Established last year, New York state’s 50% renewables mandate for 2030 is set to unleash a wave of onshore wind investment in the state’s economically ailing gusty northern and western regions, while its nation-leading offshore wind target of 2.4GW by 2030 will help kick-start the industrialisation of the US sector.

At the same time, Tesla is busy building the Western hemisphere’s largest PV module factory in Buffalo, where it can tap low-cost hydropower from the Niagara River. And grinding away in the background is New York’s Reforming the Energy Vision (REV) initiative, which includes a massively complex attempt to modernise the traditional power-utility business model.

“New York is doing the hard work, and other states are going to follow,” Mark Goodwin, chief executive of leading US wind developer Apex Clean Energy, tells Recharge.

Onshore wind/solar

New York — which has an economy the size of Russia’s — already generates 25% of its electricity from renewables, mostly hydropower, with only 3% of in-state generation coming from onshore wind. But in the short term, at least, much of the new capacity will come from onshore wind, which is expected to win the lion’s share of the forthcoming technology-agnostic renewables tenders.

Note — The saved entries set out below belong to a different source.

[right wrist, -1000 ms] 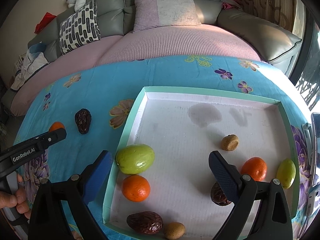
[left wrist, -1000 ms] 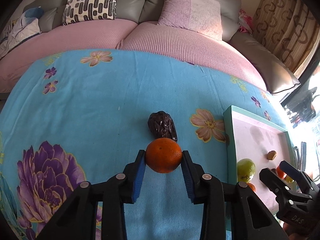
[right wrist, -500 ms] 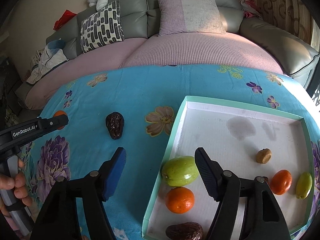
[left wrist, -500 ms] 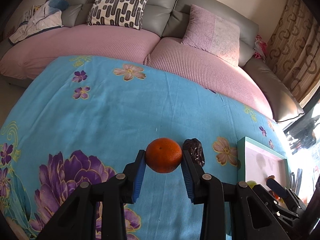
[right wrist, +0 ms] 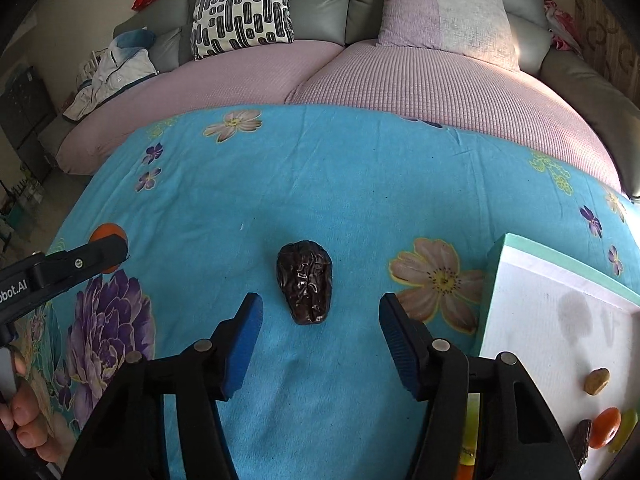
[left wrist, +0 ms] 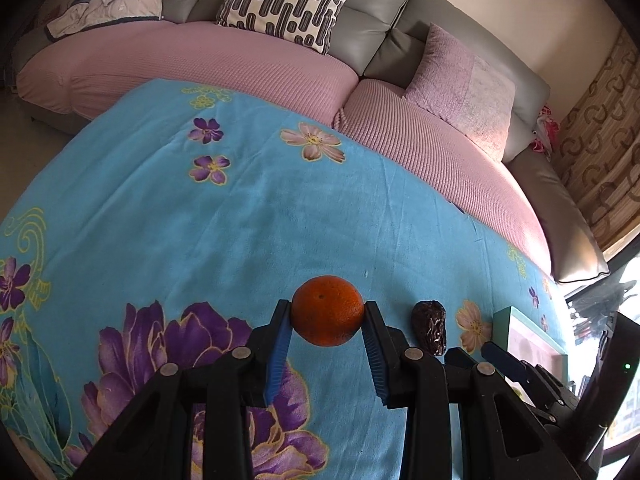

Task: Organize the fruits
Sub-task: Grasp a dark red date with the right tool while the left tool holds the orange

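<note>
Black claws (right wrist: pixel 320 332), blue ribbed pads (right wrist: pixel 244 336)

Cloth (left wrist: pixel 300 216): bright turquoise, printed with large purple blooms, small violet flowers, pale pink blossoms, yellow-green swirls. Orange (left wrist: pixel 327 310): deep orange, held between blue pads (left wrist: pixel 276 356) of black left gripper (left wrist: pixel 326 354). Date (right wrist: pixel 305 281): glossy, wrinkled, dark brown. Right gripper (right wrist: pixel 320 336): black frame, blue pads too. Tray (right wrist: pixel 560 264): mint green rim, white floor with grey smudges. Sofa (right wrist: pixel 320 4): grey, seat covers dusty pink waffle weave. Cushions: one white with black dashes (right wrist: pixel 242 10), one lilac and pale pink (right wrist: pixel 444 12). Curtain (left wrist: pixel 600 148): tan with brown curls.
</note>
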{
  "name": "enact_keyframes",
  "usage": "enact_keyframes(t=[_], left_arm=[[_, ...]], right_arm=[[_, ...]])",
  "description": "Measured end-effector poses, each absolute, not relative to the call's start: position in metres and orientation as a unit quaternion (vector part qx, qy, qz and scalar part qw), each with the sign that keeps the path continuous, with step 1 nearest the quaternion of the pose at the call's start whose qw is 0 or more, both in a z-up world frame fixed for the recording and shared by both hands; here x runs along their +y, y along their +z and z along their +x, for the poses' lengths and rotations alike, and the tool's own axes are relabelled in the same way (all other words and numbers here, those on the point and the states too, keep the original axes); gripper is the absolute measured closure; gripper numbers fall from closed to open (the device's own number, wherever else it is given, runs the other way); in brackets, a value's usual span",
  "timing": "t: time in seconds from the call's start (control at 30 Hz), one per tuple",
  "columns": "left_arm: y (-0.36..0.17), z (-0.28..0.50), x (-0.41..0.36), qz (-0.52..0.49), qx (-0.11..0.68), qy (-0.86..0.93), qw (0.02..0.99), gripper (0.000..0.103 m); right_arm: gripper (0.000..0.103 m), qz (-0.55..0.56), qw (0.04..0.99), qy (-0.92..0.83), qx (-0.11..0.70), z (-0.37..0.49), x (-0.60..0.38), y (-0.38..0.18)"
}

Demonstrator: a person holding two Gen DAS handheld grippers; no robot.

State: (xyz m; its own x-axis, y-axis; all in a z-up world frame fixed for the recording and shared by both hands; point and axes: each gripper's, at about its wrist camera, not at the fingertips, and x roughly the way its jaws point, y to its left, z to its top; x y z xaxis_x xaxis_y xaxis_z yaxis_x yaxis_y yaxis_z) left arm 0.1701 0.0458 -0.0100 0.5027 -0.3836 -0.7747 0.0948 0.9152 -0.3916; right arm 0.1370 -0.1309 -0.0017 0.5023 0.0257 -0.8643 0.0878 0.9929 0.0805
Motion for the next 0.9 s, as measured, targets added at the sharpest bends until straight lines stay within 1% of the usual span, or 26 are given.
enact_keyframes(t=[0.1,0.17,0.27,0.33,0.4,0.47,0.63,0.9], left_arm=[[-0.012,0.172,0.05,-0.158,0.481,-0.141,0.851,0.065],[-0.013,0.173,0.051,-0.162,0.483,-0.143,0.849,0.065],[-0.014,0.174,0.053,-0.168,0.484,-0.144,0.846,0.065],[-0.014,0.174,0.054,-0.17,0.485,-0.145,0.846,0.065],[-0.014,0.175,0.054,-0.17,0.485,-0.146,0.845,0.065],[-0.015,0.175,0.054,-0.17,0.486,-0.148,0.844,0.065],[-0.014,0.175,0.053,-0.169,0.485,-0.149,0.845,0.065],[-0.004,0.169,0.052,-0.162,0.476,-0.153,0.851,0.065]], right_arm=[[0.042,0.049,0.859,-0.018,0.51,0.151,-0.126,-0.01],[0.048,0.042,0.854,-0.021,0.518,0.159,-0.124,-0.016],[0.05,0.041,0.848,-0.027,0.527,0.167,-0.124,-0.024],[0.057,0.041,0.845,-0.027,0.532,0.169,-0.123,-0.027],[0.058,0.04,0.843,-0.027,0.536,0.169,-0.123,-0.03],[0.066,0.04,0.843,-0.025,0.536,0.168,-0.122,-0.03],[0.066,0.039,0.847,-0.021,0.53,0.161,-0.12,-0.022],[0.066,0.032,0.857,-0.036,0.514,0.133,-0.118,0.013]])
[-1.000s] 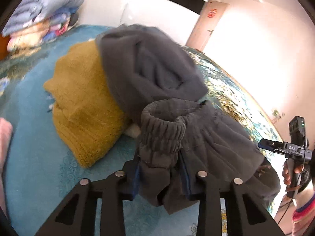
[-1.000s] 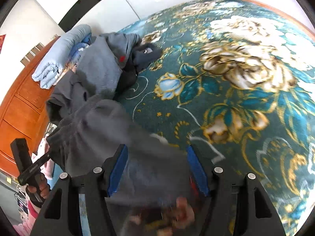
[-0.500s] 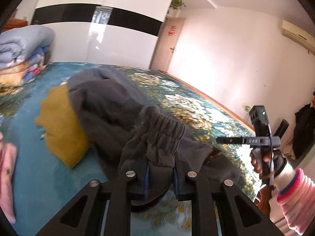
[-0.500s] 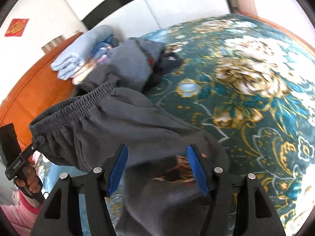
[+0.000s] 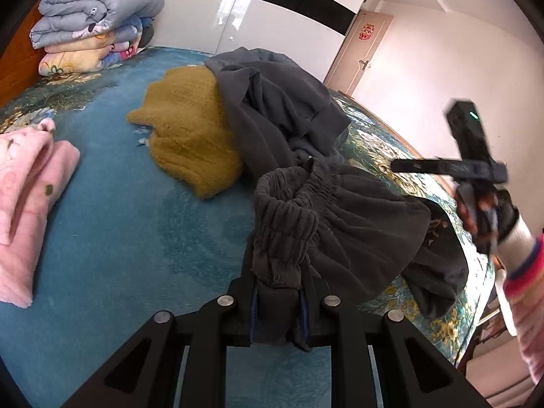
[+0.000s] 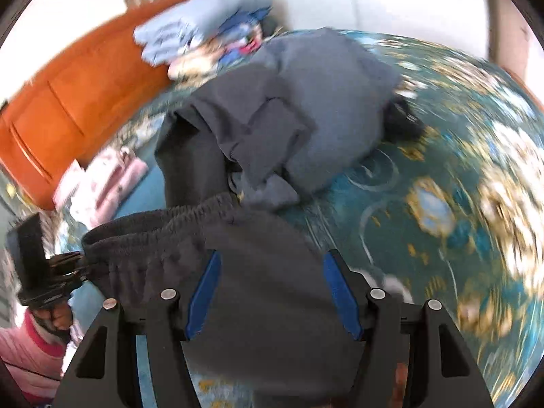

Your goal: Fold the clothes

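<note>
Dark grey trousers (image 5: 340, 224) hang over the bed (image 5: 119, 238), soft, limp, light: left gripper (image 5: 277, 302) fingers clamped on gathered waistband at 6 o'clock; right gripper (image 6: 272, 292) fingers apart, cloth between, grip unclear; best held along elastic waistband.

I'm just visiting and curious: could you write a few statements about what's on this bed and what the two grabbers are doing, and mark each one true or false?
1. The left gripper pinches the waistband of the dark grey trousers. True.
2. The mustard knit sweater hangs from a gripper. False: it lies on the bed, partly under dark clothes.
3. Folded quilts are stacked at the bed's far end. True.
4. The pink garment covers the trousers. False: it lies apart.
</note>
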`<act>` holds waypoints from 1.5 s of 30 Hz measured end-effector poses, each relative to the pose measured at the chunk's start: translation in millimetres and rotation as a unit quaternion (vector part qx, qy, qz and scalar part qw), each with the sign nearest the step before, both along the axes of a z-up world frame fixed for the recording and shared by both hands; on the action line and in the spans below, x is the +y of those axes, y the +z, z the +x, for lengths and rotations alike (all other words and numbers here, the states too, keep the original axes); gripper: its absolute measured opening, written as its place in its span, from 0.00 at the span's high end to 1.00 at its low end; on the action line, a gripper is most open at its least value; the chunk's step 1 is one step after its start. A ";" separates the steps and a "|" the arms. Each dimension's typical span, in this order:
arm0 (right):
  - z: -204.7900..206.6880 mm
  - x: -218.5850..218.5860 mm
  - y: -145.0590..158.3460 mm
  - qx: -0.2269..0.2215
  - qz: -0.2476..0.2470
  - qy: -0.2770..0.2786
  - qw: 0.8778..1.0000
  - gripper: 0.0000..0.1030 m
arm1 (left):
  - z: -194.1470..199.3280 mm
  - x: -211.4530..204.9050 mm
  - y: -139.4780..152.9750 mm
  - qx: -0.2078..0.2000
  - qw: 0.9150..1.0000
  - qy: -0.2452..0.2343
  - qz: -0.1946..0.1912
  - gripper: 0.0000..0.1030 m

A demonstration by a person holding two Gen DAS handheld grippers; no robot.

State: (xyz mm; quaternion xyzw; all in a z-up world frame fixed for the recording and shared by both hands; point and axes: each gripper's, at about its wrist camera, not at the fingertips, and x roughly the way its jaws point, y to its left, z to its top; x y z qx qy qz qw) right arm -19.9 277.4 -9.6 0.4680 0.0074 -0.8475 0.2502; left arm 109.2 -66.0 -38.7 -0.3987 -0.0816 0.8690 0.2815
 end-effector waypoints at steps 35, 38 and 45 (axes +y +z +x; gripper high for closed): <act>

“The 50% target is ambitious, that’s for sure,” says Anne Reynolds, executive director of the Alliance for Clean Energy New York, an industry advocacy group. “It’s definitely going to unlock land-based wind development in New York.”

Over the past decade the New York State Energy Research and Development Authority (Nyserda) has held several solicitations to keep pace with the state’s renewables portfolio standard, resulting in about 1.8GW of onshore wind today, putting New York in 13th place nationally.

But since New York officially adopted the 50% target in late 2016, Nyserda has made several important changes to its renewables solicitations, the first being scale.

As an opening salvo, this summer, Nyserda and the New York Power Authority, a separate entity that supplies electricity to state buildings, announced they will sign contracts for 2,500GWh of annual renewable power, with the winning projects to be announced in November.

It’s the largest-ever single renewables solicitation in a country where central power procurements are rare, and will drive 600MW-1.6GW of capacity depending on which technologies prevail, Reynolds says. And it’s only a small fraction of what’s needed, with the state estimating it will require 33,700GWh of renewables to meet the 50% target.

Critically, Nyserda has also committed to holding regular tender rounds. Developers can plant roots in the state “with the knowledge that we’ll be there every year with a procurement — at least once a year”, Doreen Harris, Nyserda’s director for large-scale renewables, tells Recharge.

Many of North America’s leading wind developers are already established in New York, including EDP Renewables, Avangrid and NextEra Energy. Others are moving in, with EDF and RES recently announcing their first projects in the state.

Apex has never built a wind farm in New York, but it has three advanced projects and hopes to have more than 500MW installed by 2020, Goodwin says. That includes a 110MW project on Galloo Island, set six miles (9.7km) off the coast of Lake Ontario, which he describes as “one of the windiest [project sites] in the northeast”.

New York also appears on the cusp of its first utility-scale solar boom, with roughly 50 projects now in the grid-connection queue. In Nyserda’s most recent technology-agnostic solicitation, concluded earlier this year, a 50MW project developed by Hecate Energy came away a winner — the first time a solar project had prevailed.

“I think that woke the industry up a bit,” Gabriel Wapner, Hecate’s director of development, tells Recharge. “We’re quite bullish on the state given the 50% mandate.”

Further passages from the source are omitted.